[TASK DIRECTIONS] From the line containing "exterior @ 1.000" down to the last line of the material below, copy each line exactly and leave out the rest.

[DATA PROVIDED]
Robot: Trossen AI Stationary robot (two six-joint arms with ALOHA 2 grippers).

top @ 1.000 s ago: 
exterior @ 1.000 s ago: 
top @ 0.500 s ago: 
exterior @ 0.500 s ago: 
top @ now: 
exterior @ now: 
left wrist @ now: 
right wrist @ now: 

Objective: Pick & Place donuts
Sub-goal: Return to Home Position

[RESPONSE]
exterior @ 1.000 s ago: 
top @ 0.500 s ago: 
exterior @ 0.500 s ago: 
top @ now: 
exterior @ now: 
left wrist @ now: 
right wrist @ now: 

Objective: Pick & Place donuts
Sub-goal: Return to Home Position

This answer requires nothing else.